1. Working with young learners
2. Being a lifelong learner
It seems that I always have a large pile of professional readings that are reaffirming or challenging my beliefs about my practice. I am continually inspired by others in my profession and am so thankful for my PLN on social media, but this summer my readings have brought me to a quiet, peaceful sence of right. Yes, I'm inspired, excited, and nervous about the start of the new year, but I also have a newly found strength in my passion for the Reggio Emilia approach.
|My current reading list|
|My newest readings|
I have been listening to colleagues, Charles Jungclaus, Niki Leech and Sandra Succamore who last year took part in the "Self Regulation Series" in my district and I read Calm Alert and Learning by Stuart Shanker. Through these, I have a greater awareness of the role of the environment on learning. In fact, Loris Malaguzzi, states that the environment is the third teacher.
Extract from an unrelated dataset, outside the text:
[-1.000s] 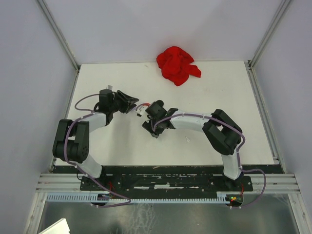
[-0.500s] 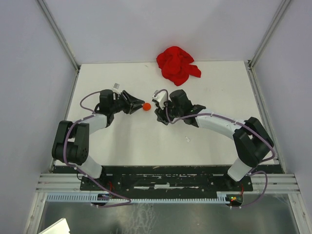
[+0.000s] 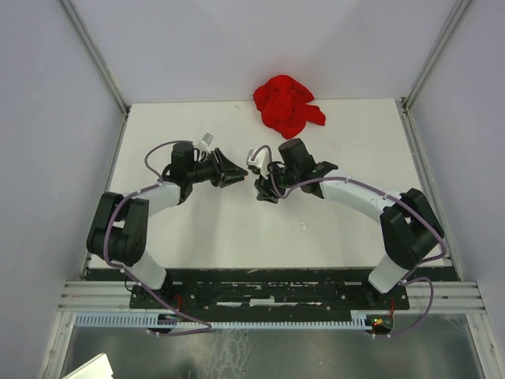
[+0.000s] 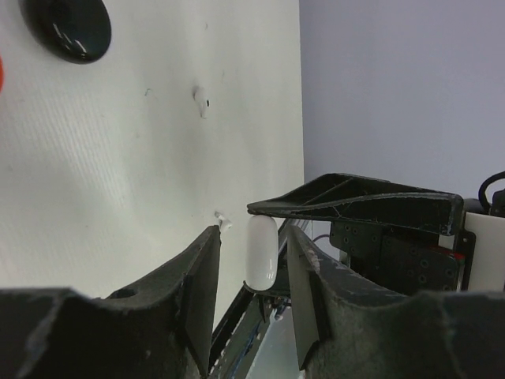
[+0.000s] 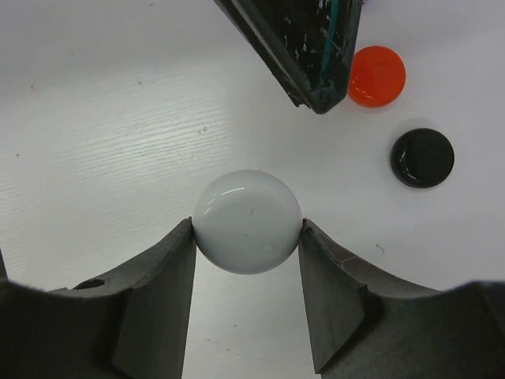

The common thread in all of these readings and works is the emphasis on quieting the environment and providing real, quality and natural items and tools for student use. The more I think about this and understand the philosophy behind it, the more I know in my heart it is right. When I look around my home I see a neutral calm grey on the walls and signs of nature in the plants, sticks, tree, wood, stone and fabrics. Why then is my classroom full of bright colours everywhere? Colourful borders on bright papered walls that interferes with student artwork, some store bought teaching materials and lots of plastic containers and materials. I need to quiet the classroom environment and turn to nature and natural items where possible.
The Reggio approach speaks about strengthening children's connections to the natural and local environment partly by the relationship created with the materials we choose in the classroom (stones, pine cones, shells, sticks, water, sand, light...). Another part of the Reggio philosophy is based on the strength of using loose parts for children's play and art. These items such as stones, gems, buttons, petals are more open ended and provide for greater children's creativity than some of the more commonly purchased materials that are geared for a specific use.
Sooooo... my goal, (as soon as I can get back into my classroom), is to edit. I plan on taking down my colourful borders, paper and commercial materials and leave the neutral boards for displaying student work and documentation. I plan on
- Editing the materials on the shelves (thankfully I have some storage room at home) to make space. Empty shelf space for the creations students make. Having a space for them highlights the importance of student's work.
- Paring down the materials that are out at a time to make more space to move and collaborate.
- Replacing plastic bins with wicker and wood
- Switching some plastic manipulatives to natural loose parts
- Making some quiet independent spaces as well as large, collaborative spaces
I intend to teach through play based inquiry. I will set up some provocations and observe and listen to students through their use of and play with the materials. I will follow their interests and strengths and challenge them where they are at. I have many possibilities of where we might go in our studies mapped out on paper as this is somewhat new for me, but I intend to teach the curriculum through the children's emerging interests. Yes, I will still directly teach guided reading, writing and numeracy concepts. No, I will not teach thematic units laid out by me in advance as in previous years. I know the big ideas in the curriculum and will incorporate them into our inquiries, provocations and daily explorations.
This will be the most difficult task for me, I anticipate, because I plan on taking a large amount of time at the beginning of our year to listen, observe, and record what I see. I usually rush to get formal assessments done and start implementing my plans, but now I want to slow down and truly know my students first. I understand this will take time and knowing my own strengths are not in going slow as I tend to rush, this will be difficult. Yes I will still do formal evaluations to individualize student learning, I just don't want to rush into this. Possibly this will be easier because I am likely rolling over some of my students from last year in a 1-2 combined class.
My heart says these are good things and I am listening!
In preparation for the coming year, I have amassed more than a collection of reading. I have jars of sticks and stones and gems, flowers and leaves and petals pressing in my children's heaviest books, baskets of pinecones, and plants newly divided and planted ready for the love and attention of little hands. My family and friends have also been helping me in this endeavour. My husband has cut logs and drift wood for building blocks, made shelves and a light table, Hilary found some much coveted wooden bowls at a local yard sale, grandparents have donated baskets, fabric, jars, wood, and tiles. While this is an exciting start, I plan to have the children begin our collection with found treasures of their own and then add some of mine as needed.
Now, I am anxious to hear your thoughts and get into my room to begin!